▶ [TASK REQUIREMENTS]
The data below should be retyped exactly, with the pictures left out.

▶ [RECORDS FOR THE EXERCISE]
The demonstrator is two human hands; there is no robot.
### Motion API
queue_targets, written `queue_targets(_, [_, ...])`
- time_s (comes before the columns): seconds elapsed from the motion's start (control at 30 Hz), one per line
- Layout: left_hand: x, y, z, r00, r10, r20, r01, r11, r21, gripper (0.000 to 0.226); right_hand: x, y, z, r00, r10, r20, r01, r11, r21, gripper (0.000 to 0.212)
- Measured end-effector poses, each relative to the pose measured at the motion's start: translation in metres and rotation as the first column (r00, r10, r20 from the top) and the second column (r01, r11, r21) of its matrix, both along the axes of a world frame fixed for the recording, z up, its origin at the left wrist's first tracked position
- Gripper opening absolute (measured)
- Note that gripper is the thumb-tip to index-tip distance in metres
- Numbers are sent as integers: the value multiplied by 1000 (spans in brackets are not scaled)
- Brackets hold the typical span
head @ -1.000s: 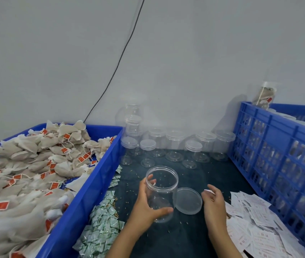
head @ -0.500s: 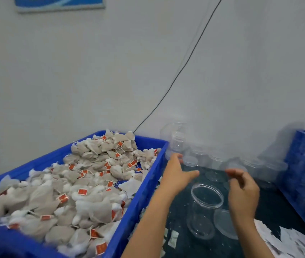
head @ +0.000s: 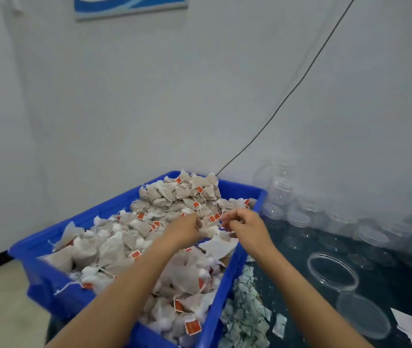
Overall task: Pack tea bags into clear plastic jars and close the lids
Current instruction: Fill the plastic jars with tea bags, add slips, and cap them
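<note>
Hands: left (head: 183, 228), right (head: 244, 226) fingers curled among tea bags (head: 114, 247) | grasp unclear

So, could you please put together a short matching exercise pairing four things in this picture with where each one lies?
Things:
1. open clear plastic jar
2. loose clear round lid
3. beige tea bags with red tags
4. small pale green sachets

Places:
A. heaped inside the blue plastic crate
B. scattered on the dark tabletop beside the crate's right wall
C. standing upright on the dark tabletop, right of the crate
D. lying flat just in front of the jar

Pairs: 1-C, 2-D, 3-A, 4-B
</note>
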State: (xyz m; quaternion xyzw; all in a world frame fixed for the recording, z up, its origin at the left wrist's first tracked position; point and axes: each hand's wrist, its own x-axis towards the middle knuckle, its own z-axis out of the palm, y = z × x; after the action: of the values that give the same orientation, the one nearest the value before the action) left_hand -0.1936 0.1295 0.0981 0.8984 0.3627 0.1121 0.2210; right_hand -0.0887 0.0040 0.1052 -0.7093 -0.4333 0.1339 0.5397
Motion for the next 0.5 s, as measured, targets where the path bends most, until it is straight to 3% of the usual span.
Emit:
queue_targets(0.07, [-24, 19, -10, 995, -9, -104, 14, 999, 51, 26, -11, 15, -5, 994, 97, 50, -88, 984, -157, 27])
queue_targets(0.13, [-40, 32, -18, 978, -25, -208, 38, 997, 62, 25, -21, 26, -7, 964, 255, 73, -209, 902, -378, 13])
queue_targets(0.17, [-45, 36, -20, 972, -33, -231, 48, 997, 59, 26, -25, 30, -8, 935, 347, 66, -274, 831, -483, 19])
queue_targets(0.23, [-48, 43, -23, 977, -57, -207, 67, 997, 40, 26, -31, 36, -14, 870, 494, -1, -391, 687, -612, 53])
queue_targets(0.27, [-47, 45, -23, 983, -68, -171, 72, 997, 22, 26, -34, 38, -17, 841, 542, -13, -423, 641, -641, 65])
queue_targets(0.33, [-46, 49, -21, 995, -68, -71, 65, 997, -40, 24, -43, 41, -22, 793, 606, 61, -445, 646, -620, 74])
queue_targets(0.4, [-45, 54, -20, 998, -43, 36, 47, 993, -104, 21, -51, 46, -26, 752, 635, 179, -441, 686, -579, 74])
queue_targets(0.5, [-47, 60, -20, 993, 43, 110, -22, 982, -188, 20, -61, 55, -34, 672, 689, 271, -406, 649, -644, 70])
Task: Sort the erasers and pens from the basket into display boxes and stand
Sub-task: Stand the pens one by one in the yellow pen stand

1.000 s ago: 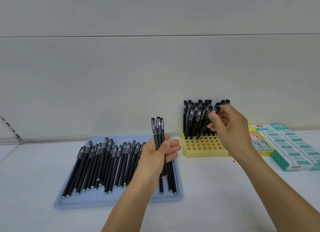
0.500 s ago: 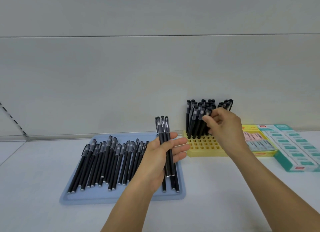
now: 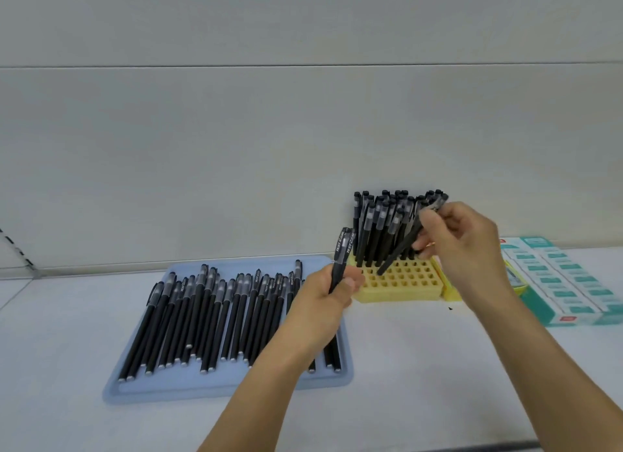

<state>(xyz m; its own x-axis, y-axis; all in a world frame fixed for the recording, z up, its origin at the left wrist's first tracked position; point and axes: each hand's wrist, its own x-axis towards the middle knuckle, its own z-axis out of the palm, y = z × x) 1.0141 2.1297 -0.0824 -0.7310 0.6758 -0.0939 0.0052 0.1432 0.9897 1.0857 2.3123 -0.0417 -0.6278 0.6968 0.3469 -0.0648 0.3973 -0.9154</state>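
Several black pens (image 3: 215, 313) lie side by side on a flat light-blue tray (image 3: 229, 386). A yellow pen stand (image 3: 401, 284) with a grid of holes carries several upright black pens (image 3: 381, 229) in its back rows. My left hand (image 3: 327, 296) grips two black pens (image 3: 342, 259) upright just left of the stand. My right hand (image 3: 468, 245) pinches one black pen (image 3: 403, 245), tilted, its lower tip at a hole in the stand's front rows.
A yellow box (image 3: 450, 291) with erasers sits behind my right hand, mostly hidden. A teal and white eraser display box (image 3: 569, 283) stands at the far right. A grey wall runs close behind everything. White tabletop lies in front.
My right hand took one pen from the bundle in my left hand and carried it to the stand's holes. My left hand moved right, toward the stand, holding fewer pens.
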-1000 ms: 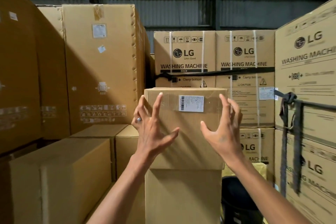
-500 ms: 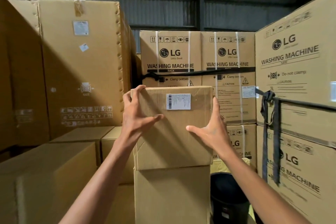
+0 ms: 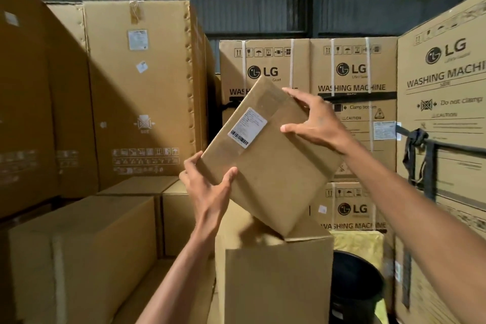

▶ [TASK SOLUTION]
The demonstrator is two human hands; there is no robot.
### Motion API
queue_targets, written `queue_targets(_, [_, ...])`
- time_s (comes before the columns): seconds elapsed from the motion's start (control at 30 Hz), one per line
- Layout: left_hand: x, y, z, r00, r10, r20, r01, r11, r21, gripper (0.000 to 0.226); right_hand: x, y, z, r00, r10, r20, r01, r11, r21, gripper (0.000 to 0.212)
- Measured end-effector poses, each relative to the pose measured at the motion's start: translation in metres and rotation as the first column (r00, r10, r20 from the top) and the second column (r01, r11, r21) of its matrix, both along the axes of a world frame fixed for the recording, z up, its origin at the left wrist's first tracked position
- Gripper opening absolute (measured)
- Note that gripper is the thumb-tip to index-tip distance in metres
- Numbers are sent as integers: the value multiplied by 1000 (spans in brackets are not scaled)
- Brackets hold the typical span
head @ -1.000s: 
head @ -0.500s: 
head @ +0.000s: 
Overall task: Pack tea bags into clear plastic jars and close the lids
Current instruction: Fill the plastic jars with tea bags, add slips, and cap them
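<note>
Hands: left (head: 183, 228), right (head: 244, 226) fingers curled among tea bags (head: 114, 247) | grasp unclear

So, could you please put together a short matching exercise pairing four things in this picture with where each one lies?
Things:
1. open clear plastic jar
2. loose clear round lid
3. beige tea bags with red tags
4. small pale green sachets

Places:
A. heaped inside the blue plastic crate
B. scattered on the dark tabletop beside the crate's right wall
C. standing upright on the dark tabletop, right of the crate
D. lying flat just in front of the jar

Pairs: 1-C, 2-D, 3-A, 4-B
</note>
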State: (xyz m; quaternion xyzw; all in a world frame fixed for the recording, z up, its origin at the left wrist's first tracked position; point and axes: each hand's wrist, its own x-axis towards the middle knuckle, its own z-axis out of the palm, y = z × x; after the action: of the values that give the same orientation, the one nearest the value before the action) left_hand -0.1936 0.1295 0.0981 0.8984 0.3627 0.1121 0.2210; right_hand -0.0887 0.0040 0.1052 -0.7093 -0.4333 0.1339 0.5397
Motion for the next 0.5 s, as measured, targets where the path bends most, until it is straight to 3% of the usual span.
Emit:
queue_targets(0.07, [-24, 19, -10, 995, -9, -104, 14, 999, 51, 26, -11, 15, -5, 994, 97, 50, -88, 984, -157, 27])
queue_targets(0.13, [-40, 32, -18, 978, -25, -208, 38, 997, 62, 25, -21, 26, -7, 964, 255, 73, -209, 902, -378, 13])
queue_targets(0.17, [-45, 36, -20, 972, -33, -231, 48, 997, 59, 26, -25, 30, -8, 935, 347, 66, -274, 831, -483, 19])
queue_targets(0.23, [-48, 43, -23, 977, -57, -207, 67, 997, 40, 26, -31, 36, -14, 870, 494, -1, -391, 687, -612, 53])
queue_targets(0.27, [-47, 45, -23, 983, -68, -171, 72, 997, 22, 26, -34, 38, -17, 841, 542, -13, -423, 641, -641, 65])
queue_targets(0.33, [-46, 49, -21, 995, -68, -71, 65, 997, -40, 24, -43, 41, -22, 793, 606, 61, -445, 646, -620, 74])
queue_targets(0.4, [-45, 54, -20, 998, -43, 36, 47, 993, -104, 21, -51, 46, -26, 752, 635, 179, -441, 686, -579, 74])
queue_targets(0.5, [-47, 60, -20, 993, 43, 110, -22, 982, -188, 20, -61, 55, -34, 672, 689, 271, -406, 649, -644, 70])
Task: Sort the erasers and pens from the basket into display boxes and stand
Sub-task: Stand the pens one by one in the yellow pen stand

1.000 s ago: 
0.500 s ago: 
now: 

<state>(xyz m; its own x-axis, y-axis; all in a world frame fixed for the recording, z up, its origin at the left wrist's first tracked position; point and axes: each hand's wrist, its own x-axis towards the middle knuckle, its own z-axis out of the palm, y = z × x) 1.0141 2.1297 -0.0824 -0.7310 0.6758 -0.0939 0.0052 0.1432 0.9897 1.0857 2.3123 -0.0417 -0.6278 0.6968 0.3469 -0.0648 0.3973 -0.9154</state>
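Several black pens (image 3: 215, 313) lie side by side on a flat light-blue tray (image 3: 229, 386). A yellow pen stand (image 3: 401, 284) with a grid of holes carries several upright black pens (image 3: 381, 229) in its back rows. My left hand (image 3: 327, 296) grips two black pens (image 3: 342, 259) upright just left of the stand. My right hand (image 3: 468, 245) pinches one black pen (image 3: 403, 245), tilted, its lower tip at a hole in the stand's front rows.
A yellow box (image 3: 450, 291) with erasers sits behind my right hand, mostly hidden. A teal and white eraser display box (image 3: 569, 283) stands at the far right. A grey wall runs close behind everything. White tabletop lies in front.
My right hand took one pen from the bundle in my left hand and carried it to the stand's holes. My left hand moved right, toward the stand, holding fewer pens.
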-1000 ms: 
-500 ms: 
+0 ms: 

This completes the answer to the exercise.